Logo

dev-resources.site

for different kinds of informations.

Research Paper Series: Using Lightweight Formal Methods to Validate a Key-Value Storage Node in Amazon S3

Published at
1/13/2025
Categories
aws
cloud
softwaredevelopment
testing
Author
sf_1997
Author
7 person written this
sf_1997
open
Research Paper Series: Using Lightweight Formal Methods to Validate a Key-Value Storage Node in Amazon S3

The paper "Using Lightweight Formal Methods to Validate a Key-Value Storage Node in Amazon S3" presents a pragmatic approach to ensuring the correctness of ShardStore, a key-value storage node in Amazon S3.

A bit on ShardStore

ShardStore, a key-value storage node in Amazon S3, plays a critical role in efficiently storing and retrieving objects by organizing data into extents. Here’s how it works and interacts with extents:

Key Components and Workflow

  1. ShardStore Overview:

    • ShardStore serves as a layer in the S3 architecture, responsible for handling object storage within shards.
    • Data is partitioned into shards to ensure scalability, fault isolation, and efficient data management.
  2. Interaction with Extents:

    • Extents are fixed-size blocks of data, typically spanning multiple megabytes. They are the primary storage units managed by ShardStore.
    • Each extent contains:
      • Data for multiple objects or object fragments.
      • Metadata for efficiently locating and retrieving specific pieces of data.
  3. Key-Value Abstraction:

    • ShardStore exposes a key-value interface, where the key maps to a specific object or fragment, and the value references its location within extents.
    • This abstraction decouples the logical organization of data from its physical storage, allowing ShardStore to optimize for performance and durability.
  4. Write Workflow:

    • When new data is written to ShardStore:
      1. The data is assigned a key and appended to an available extent.
      2. Metadata is updated to reflect the key-to-extent mapping.
      3. The extent, now containing the new data, is persisted to disk and replicated for fault tolerance.
  5. Read Workflow:

    • To read data:
      1. ShardStore uses the key to locate the corresponding extent and offset.
      2. The relevant extent is loaded from disk (or memory if cached).
      3. Data is extracted and returned to the client.
  6. Crash Consistency and Concurrency:

    • ShardStore employs techniques such as journaling and atomic updates to ensure crash consistency during writes.
    • Concurrent read and write operations are managed using fine-grained locking and careful metadata updates to prevent conflicts.
  7. Extent Lifecycle Management:

    • Garbage Collection: As objects are deleted or overwritten, extents containing obsolete data are compacted to reclaim space.
    • Replication: Extents are replicated across multiple nodes for durability and availability.

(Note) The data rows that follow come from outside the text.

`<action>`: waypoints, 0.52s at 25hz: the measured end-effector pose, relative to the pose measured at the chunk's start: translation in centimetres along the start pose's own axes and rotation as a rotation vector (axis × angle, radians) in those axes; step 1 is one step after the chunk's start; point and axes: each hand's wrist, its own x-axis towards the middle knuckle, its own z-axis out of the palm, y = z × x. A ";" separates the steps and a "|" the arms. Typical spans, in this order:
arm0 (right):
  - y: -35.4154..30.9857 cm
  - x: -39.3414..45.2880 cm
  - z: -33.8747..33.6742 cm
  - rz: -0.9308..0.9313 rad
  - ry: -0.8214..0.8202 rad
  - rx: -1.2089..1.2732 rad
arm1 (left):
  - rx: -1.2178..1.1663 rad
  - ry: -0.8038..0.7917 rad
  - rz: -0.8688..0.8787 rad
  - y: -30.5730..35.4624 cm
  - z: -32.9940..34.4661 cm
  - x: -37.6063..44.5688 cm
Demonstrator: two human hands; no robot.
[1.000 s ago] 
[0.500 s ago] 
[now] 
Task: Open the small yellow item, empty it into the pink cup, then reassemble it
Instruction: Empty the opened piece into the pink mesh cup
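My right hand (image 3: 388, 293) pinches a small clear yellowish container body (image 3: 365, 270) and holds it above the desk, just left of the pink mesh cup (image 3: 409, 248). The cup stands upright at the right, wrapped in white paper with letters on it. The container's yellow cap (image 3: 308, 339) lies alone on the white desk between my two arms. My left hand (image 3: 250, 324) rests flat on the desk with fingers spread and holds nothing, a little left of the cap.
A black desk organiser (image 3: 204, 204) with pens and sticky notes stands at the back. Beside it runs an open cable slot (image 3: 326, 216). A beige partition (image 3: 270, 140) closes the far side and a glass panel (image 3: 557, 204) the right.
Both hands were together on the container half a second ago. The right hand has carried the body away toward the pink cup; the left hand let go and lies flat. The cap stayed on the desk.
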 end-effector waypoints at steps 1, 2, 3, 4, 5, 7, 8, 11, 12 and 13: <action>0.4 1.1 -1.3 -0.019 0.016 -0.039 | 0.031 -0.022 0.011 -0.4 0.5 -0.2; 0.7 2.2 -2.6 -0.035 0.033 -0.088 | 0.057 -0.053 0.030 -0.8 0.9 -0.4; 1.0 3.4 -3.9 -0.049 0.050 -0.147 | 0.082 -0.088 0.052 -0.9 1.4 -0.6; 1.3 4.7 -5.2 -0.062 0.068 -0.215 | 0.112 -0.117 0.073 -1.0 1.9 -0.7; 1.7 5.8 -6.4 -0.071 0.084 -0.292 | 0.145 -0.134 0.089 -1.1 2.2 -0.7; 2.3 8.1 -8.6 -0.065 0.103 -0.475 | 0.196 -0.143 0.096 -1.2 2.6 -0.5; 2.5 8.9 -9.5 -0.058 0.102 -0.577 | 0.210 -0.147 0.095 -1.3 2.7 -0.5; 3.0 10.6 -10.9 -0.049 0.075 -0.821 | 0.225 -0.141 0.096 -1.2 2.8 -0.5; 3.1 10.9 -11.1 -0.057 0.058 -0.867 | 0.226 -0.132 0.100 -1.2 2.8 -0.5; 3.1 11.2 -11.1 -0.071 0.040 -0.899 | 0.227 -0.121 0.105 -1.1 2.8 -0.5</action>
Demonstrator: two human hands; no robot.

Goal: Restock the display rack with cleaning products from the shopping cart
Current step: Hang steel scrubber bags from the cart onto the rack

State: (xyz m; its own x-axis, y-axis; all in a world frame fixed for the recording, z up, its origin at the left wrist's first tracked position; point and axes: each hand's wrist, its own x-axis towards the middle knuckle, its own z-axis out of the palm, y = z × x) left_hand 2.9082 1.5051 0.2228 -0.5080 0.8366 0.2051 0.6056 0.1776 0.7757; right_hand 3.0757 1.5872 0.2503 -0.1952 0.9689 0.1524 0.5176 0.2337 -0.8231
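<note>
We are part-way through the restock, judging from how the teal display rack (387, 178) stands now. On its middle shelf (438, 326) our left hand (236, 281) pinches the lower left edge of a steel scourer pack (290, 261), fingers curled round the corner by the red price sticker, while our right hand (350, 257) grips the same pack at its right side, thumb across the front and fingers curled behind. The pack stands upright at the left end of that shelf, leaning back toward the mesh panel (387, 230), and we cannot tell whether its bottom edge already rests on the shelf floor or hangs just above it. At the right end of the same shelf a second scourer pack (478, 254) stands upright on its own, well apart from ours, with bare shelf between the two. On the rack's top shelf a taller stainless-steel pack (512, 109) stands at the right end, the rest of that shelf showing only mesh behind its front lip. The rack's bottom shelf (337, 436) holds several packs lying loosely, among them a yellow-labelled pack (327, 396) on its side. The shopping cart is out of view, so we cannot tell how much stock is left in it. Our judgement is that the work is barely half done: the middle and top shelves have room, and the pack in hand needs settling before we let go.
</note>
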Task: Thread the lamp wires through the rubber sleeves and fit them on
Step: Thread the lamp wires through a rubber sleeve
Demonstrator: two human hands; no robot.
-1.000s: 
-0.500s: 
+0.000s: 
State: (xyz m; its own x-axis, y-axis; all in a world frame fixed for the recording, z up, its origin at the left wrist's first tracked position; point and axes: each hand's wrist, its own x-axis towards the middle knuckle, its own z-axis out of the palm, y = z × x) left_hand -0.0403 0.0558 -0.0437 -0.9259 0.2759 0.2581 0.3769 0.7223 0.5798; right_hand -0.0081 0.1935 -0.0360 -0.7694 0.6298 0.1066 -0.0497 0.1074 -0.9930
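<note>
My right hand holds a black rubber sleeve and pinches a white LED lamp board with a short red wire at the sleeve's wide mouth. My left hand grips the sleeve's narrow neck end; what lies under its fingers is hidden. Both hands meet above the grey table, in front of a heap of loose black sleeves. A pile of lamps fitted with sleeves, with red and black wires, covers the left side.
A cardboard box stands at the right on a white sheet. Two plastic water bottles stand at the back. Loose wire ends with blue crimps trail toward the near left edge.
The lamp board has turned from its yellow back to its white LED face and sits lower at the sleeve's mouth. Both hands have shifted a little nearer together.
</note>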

LSM Tree chunk reclamation

  • Load Balancing: ShardStore dynamically moves extents between nodes to balance storage and compute load.

Benefits of Using Extents in ShardStore

  • Scalability: Extents enable efficient storage of millions of objects within a shard.
  • Performance: Sequential writes to extents reduce disk I/O overhead, improving throughput.
  • Fault Isolation: By partitioning data into shards and extents, failures in one area are less likely to impact the entire system.

This interaction between ShardStore and extents underpins the scalability, durability, and performance of Amazon S3, making it a key innovation in distributed storage systems.

Back to validations

Traditional formal verification methods can be resource-intensive and challenging to maintain, especially in large-scale, evolving systems. To address this, the authors advocate for "lightweight formal methods," emphasizing automation, usability, and continuous validation alongside ongoing software development.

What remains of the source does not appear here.